WORK REQUIRED: Below is a listing; write it out exactly and drop any images from it.

DATA:
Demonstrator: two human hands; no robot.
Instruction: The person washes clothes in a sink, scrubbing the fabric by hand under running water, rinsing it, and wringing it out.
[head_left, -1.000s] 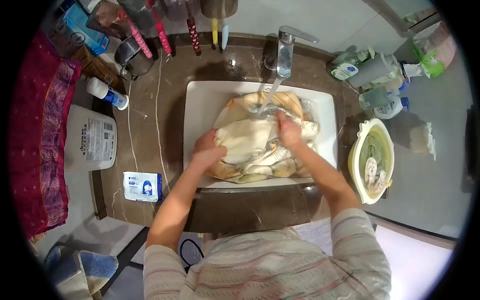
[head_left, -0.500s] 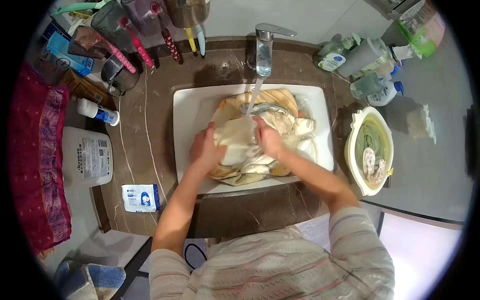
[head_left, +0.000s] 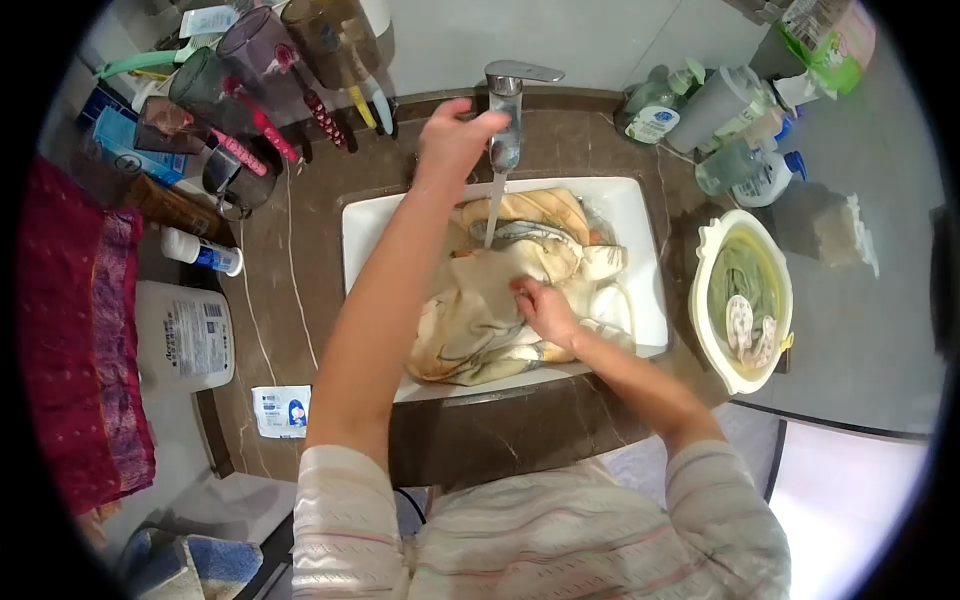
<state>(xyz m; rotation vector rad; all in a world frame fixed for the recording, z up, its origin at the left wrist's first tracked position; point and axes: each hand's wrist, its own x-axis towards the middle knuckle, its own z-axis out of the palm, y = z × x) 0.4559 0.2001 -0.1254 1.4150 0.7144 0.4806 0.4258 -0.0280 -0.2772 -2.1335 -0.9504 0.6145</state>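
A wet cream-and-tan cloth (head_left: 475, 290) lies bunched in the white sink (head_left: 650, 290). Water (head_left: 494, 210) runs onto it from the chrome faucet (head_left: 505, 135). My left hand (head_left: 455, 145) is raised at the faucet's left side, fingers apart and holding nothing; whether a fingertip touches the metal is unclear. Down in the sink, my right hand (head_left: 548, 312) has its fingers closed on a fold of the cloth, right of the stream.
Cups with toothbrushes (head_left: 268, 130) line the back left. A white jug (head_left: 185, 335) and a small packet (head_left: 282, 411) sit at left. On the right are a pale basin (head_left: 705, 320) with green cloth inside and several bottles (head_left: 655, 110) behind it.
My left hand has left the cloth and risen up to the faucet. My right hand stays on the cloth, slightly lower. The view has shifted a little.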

TASK ANSWER:
Demonstrator: two human hands; no robot.
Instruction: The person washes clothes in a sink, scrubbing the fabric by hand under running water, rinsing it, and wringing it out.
[head_left, -1.000s] 
[head_left, -0.500s] 
[head_left, +0.000s] 
<state>(xyz m; rotation vector rad; all in a world frame fixed for the recording, z up, its origin at the left wrist's first tracked position; point and axes: each hand's wrist, its own x-axis towards the middle knuckle, its own z-axis out of the palm, y = z × x) 0.4559 0.2001 -0.1254 1.4150 0.7144 0.4806 0.4258 -0.0280 -0.2772 -2.1335 -0.9504 0.6145</state>
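A wet cream-and-tan cloth (head_left: 475, 290) lies bunched in the white sink (head_left: 650, 290). Water (head_left: 494, 210) runs onto it from the chrome faucet (head_left: 505, 135). My left hand (head_left: 455, 145) is raised at the faucet's left side, fingers apart and holding nothing; whether a fingertip touches the metal is unclear. Down in the sink, my right hand (head_left: 548, 312) has its fingers closed on a fold of the cloth, right of the stream.
Cups with toothbrushes (head_left: 268, 130) line the back left. A white jug (head_left: 185, 335) and a small packet (head_left: 282, 411) sit at left. On the right are a pale basin (head_left: 705, 320) with green cloth inside and several bottles (head_left: 655, 110) behind it.
My left hand has left the cloth and risen up to the faucet. My right hand stays on the cloth, slightly lower. The view has shifted a little.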

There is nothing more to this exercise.